_Problem requirements_
Determine the number of lines below that contain "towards". Write nothing but that number.
[The input]
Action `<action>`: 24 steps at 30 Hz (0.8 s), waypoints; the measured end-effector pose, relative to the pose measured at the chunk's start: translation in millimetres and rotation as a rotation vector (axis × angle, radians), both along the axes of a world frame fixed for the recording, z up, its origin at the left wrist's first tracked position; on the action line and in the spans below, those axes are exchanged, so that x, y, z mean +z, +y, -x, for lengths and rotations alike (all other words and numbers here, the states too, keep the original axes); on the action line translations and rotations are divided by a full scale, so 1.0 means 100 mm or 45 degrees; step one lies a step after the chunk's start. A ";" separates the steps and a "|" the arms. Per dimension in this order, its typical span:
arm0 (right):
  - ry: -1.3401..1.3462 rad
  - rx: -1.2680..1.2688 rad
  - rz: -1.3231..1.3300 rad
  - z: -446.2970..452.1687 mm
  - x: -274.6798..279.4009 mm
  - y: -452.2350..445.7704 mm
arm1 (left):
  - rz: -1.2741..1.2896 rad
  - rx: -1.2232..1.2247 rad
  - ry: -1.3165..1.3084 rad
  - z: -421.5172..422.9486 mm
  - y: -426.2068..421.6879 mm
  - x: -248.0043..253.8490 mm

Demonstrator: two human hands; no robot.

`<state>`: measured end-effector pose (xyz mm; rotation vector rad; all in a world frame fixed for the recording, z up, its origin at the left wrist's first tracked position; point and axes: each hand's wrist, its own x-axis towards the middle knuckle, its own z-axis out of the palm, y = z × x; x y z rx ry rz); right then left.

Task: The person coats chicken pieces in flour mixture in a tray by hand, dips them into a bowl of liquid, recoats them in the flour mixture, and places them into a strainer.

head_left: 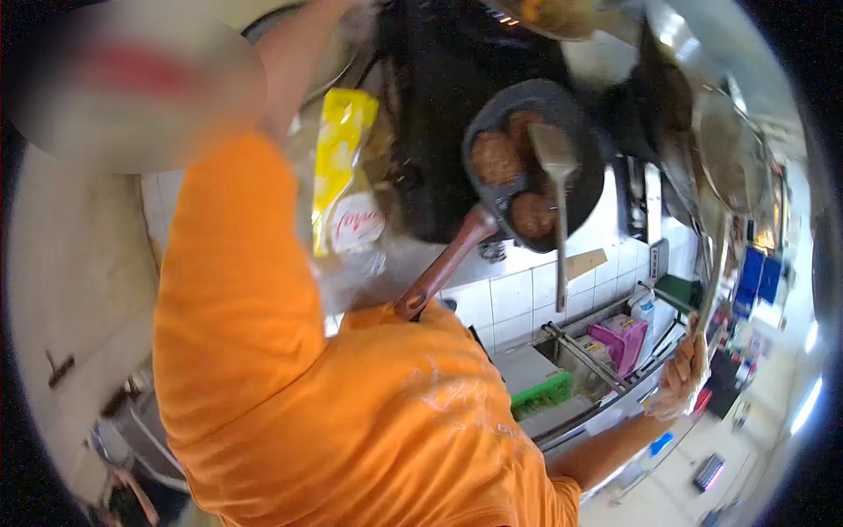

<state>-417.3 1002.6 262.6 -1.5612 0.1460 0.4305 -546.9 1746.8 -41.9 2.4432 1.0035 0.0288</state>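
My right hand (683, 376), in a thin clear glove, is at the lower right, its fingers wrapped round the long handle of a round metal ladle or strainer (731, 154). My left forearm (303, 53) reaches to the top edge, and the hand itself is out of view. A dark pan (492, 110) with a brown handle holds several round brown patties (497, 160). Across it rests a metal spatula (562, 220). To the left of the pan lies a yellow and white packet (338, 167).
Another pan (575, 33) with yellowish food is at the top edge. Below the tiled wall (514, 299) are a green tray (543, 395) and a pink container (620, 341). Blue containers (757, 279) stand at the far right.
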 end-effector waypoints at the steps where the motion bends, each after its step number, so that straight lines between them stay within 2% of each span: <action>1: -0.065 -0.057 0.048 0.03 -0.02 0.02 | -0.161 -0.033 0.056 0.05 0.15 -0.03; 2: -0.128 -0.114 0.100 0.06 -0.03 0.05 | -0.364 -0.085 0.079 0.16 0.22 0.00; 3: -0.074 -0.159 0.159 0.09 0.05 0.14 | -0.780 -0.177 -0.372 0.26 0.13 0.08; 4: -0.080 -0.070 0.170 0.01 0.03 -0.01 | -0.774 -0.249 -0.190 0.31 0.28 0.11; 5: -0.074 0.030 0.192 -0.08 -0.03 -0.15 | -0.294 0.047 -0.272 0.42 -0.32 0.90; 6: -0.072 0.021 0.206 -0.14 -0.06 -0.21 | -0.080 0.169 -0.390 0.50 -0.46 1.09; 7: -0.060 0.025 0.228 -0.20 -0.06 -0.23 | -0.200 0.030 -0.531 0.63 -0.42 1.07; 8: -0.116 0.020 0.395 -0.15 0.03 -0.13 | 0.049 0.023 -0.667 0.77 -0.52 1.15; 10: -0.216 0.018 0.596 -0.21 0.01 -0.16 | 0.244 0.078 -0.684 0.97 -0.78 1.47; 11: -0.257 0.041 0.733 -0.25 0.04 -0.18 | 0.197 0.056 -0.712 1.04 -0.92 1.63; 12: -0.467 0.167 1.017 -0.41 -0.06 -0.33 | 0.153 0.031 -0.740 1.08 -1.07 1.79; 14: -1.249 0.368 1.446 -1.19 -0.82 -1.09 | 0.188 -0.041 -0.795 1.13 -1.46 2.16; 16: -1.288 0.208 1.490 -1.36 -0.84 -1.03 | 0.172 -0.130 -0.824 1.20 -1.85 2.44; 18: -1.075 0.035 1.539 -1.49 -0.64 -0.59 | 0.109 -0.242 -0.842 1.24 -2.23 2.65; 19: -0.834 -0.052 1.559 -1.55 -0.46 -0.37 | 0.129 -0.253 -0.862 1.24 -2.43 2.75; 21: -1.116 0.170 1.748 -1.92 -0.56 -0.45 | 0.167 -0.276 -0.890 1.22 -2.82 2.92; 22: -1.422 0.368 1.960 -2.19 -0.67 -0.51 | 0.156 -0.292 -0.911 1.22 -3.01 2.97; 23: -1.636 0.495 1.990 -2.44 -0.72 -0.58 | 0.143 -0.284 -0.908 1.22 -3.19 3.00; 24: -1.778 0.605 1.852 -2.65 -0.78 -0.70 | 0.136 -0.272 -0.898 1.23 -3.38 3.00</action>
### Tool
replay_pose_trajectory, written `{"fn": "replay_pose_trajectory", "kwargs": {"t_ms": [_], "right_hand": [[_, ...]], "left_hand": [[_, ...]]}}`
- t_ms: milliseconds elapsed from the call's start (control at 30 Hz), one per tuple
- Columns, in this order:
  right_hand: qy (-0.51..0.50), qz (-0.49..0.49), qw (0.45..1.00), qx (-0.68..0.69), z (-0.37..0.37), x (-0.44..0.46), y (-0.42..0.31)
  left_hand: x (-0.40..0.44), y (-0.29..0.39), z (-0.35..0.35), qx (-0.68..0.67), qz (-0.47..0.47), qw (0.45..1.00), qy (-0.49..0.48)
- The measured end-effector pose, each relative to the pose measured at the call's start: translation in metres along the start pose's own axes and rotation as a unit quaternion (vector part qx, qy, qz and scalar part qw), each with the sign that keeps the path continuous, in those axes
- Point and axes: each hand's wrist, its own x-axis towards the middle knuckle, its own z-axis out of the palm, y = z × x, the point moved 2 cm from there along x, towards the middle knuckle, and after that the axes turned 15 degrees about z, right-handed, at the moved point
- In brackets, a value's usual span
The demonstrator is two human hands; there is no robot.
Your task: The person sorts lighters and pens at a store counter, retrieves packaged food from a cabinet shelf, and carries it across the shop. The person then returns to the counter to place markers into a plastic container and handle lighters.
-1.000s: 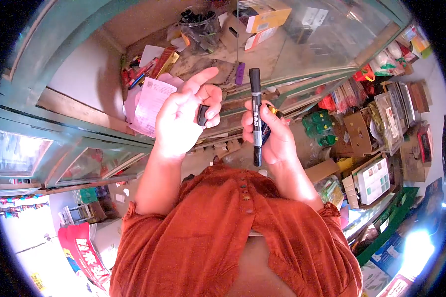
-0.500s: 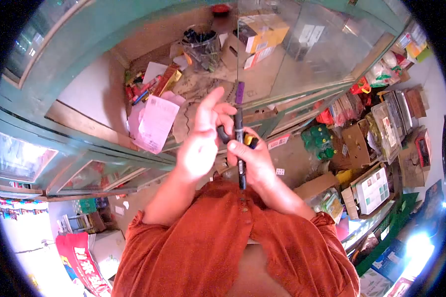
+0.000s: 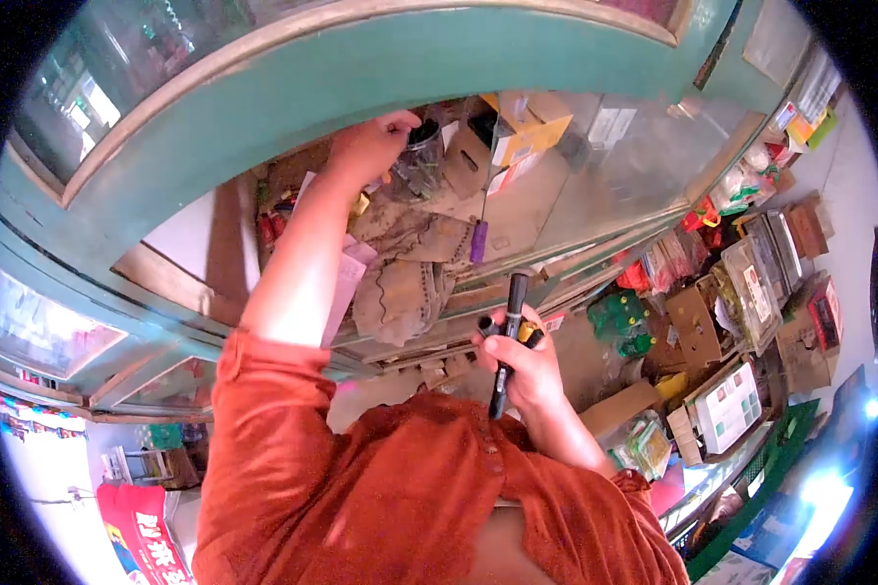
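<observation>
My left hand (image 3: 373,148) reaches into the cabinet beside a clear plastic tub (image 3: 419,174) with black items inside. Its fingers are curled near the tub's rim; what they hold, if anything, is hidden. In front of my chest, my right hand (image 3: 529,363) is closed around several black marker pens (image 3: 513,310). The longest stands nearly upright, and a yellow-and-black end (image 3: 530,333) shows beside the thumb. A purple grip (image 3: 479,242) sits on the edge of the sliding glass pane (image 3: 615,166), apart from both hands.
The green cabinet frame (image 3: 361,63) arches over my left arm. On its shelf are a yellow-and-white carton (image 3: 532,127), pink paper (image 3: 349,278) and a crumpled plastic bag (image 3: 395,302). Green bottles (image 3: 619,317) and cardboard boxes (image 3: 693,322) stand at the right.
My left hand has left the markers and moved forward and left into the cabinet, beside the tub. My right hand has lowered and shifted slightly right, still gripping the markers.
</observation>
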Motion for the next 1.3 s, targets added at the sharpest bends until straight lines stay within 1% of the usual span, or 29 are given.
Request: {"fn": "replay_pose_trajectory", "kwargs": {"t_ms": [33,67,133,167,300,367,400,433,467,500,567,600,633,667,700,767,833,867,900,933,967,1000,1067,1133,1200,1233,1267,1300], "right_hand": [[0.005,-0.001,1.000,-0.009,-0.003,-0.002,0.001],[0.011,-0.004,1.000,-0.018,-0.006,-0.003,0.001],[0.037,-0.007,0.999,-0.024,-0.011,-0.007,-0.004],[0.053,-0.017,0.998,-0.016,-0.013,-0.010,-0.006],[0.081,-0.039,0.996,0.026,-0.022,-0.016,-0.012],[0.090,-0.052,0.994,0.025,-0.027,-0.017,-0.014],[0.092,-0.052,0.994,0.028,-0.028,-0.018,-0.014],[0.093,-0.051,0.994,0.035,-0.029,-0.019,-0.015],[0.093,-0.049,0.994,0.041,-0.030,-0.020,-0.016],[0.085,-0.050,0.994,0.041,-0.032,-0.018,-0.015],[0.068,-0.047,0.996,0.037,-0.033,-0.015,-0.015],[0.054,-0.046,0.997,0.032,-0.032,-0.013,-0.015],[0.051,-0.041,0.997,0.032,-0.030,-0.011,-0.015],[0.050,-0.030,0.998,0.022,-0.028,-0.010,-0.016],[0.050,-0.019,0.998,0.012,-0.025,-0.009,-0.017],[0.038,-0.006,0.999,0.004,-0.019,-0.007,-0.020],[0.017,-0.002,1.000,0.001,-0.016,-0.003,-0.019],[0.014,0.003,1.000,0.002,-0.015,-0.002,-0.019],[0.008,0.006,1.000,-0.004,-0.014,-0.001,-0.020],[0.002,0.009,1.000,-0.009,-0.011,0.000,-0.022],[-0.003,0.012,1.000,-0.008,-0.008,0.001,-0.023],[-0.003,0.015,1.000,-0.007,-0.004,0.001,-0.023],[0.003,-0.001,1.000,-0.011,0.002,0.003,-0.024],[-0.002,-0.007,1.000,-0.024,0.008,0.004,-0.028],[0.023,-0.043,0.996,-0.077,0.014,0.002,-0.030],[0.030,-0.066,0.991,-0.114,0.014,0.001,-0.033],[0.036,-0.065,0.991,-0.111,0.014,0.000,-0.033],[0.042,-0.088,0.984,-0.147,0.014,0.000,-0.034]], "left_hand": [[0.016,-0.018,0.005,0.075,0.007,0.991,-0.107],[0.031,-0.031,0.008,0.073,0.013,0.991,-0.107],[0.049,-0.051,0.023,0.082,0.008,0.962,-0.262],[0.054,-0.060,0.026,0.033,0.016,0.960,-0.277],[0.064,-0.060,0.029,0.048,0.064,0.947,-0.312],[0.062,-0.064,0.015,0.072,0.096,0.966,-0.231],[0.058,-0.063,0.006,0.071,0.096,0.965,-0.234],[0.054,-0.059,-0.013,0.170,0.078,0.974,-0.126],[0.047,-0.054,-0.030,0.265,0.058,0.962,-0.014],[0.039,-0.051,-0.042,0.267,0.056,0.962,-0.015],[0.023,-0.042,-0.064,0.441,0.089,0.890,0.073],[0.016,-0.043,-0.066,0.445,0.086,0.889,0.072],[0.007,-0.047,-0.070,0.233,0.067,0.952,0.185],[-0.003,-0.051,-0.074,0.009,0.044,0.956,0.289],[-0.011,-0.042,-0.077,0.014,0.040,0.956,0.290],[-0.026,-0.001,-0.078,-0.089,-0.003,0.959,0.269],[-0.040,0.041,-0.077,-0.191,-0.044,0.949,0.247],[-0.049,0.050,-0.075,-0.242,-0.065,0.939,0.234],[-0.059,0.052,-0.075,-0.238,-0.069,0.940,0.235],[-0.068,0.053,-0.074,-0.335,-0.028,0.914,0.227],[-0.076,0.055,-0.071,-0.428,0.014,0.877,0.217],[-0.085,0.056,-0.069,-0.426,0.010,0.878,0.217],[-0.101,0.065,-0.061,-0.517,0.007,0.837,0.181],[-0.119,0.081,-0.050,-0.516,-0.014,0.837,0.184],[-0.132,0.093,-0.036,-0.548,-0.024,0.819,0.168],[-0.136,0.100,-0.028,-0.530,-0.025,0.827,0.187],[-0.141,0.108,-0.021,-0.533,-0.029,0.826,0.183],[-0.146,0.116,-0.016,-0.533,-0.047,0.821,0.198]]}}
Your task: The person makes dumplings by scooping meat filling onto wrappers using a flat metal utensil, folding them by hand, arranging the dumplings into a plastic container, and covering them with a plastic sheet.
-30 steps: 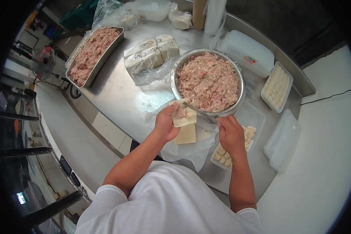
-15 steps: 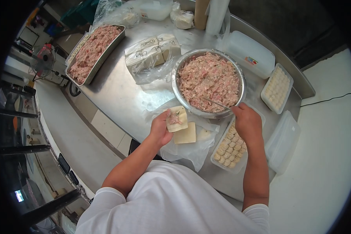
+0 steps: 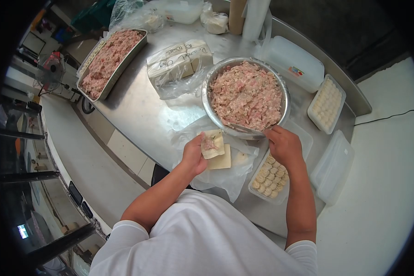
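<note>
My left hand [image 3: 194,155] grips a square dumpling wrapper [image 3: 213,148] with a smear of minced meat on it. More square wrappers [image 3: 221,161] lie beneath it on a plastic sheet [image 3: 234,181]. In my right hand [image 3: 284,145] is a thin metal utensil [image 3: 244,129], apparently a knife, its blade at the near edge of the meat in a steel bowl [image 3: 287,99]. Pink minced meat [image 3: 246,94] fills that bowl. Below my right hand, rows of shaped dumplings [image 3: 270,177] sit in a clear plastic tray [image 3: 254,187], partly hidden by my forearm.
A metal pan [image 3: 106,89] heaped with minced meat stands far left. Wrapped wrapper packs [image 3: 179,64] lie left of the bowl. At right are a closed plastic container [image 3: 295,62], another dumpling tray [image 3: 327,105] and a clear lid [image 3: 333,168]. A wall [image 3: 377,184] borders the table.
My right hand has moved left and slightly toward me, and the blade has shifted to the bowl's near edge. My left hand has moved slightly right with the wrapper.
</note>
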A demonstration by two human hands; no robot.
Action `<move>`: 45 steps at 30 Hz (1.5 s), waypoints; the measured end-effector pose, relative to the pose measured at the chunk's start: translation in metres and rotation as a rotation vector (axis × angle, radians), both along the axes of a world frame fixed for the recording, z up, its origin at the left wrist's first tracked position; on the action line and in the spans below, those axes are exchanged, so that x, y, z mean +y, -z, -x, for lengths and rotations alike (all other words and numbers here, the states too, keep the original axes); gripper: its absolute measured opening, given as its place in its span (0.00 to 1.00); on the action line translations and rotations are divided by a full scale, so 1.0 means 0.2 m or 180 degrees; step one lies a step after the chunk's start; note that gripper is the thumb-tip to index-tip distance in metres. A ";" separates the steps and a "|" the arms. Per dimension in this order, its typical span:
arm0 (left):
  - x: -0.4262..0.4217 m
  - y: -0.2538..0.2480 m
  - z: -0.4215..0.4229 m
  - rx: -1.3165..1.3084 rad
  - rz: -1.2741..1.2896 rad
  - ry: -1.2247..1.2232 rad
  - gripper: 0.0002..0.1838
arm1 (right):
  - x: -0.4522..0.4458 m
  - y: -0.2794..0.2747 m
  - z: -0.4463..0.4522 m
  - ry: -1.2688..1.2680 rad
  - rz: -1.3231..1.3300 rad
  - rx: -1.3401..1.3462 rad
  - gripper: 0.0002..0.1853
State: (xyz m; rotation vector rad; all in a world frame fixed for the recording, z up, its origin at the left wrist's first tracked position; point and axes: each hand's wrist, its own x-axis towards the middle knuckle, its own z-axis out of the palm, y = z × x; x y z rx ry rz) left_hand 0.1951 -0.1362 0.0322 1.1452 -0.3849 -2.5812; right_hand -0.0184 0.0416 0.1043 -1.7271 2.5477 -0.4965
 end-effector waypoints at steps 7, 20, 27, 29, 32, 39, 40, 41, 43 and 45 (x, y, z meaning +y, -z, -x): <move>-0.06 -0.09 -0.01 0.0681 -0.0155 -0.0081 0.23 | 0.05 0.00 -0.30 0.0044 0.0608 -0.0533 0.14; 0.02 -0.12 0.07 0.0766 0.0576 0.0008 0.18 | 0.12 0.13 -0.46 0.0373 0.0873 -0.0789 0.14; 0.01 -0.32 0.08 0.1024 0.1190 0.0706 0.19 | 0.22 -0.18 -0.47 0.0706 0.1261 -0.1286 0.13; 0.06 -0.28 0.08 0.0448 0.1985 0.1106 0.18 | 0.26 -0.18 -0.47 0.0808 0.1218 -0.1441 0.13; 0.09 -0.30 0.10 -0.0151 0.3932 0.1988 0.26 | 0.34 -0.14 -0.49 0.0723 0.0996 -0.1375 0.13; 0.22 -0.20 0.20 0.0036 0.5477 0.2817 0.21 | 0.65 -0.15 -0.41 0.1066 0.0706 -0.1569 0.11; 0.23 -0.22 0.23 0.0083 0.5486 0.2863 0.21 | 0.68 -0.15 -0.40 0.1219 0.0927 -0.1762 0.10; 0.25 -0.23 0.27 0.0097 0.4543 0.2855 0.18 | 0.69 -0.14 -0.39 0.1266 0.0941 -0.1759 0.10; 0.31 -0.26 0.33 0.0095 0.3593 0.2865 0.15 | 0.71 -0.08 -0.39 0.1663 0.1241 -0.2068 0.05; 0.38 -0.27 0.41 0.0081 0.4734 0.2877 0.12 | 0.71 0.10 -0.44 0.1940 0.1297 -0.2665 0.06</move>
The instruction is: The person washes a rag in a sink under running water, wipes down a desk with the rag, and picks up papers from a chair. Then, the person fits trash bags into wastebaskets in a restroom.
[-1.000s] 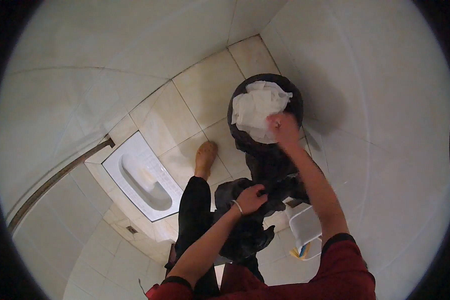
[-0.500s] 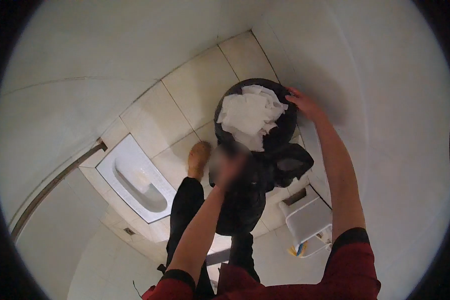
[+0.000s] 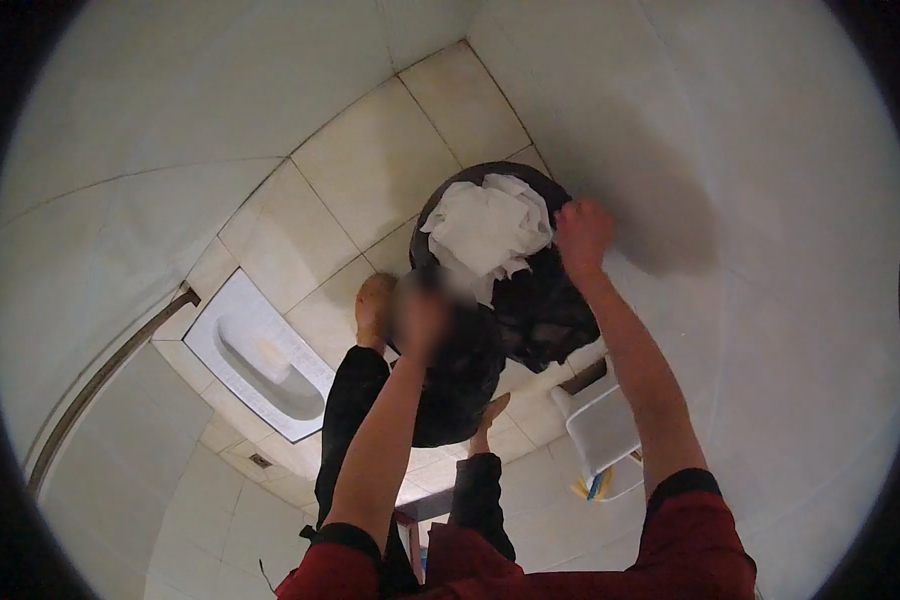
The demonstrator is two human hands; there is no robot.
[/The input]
_Completed exercise_
3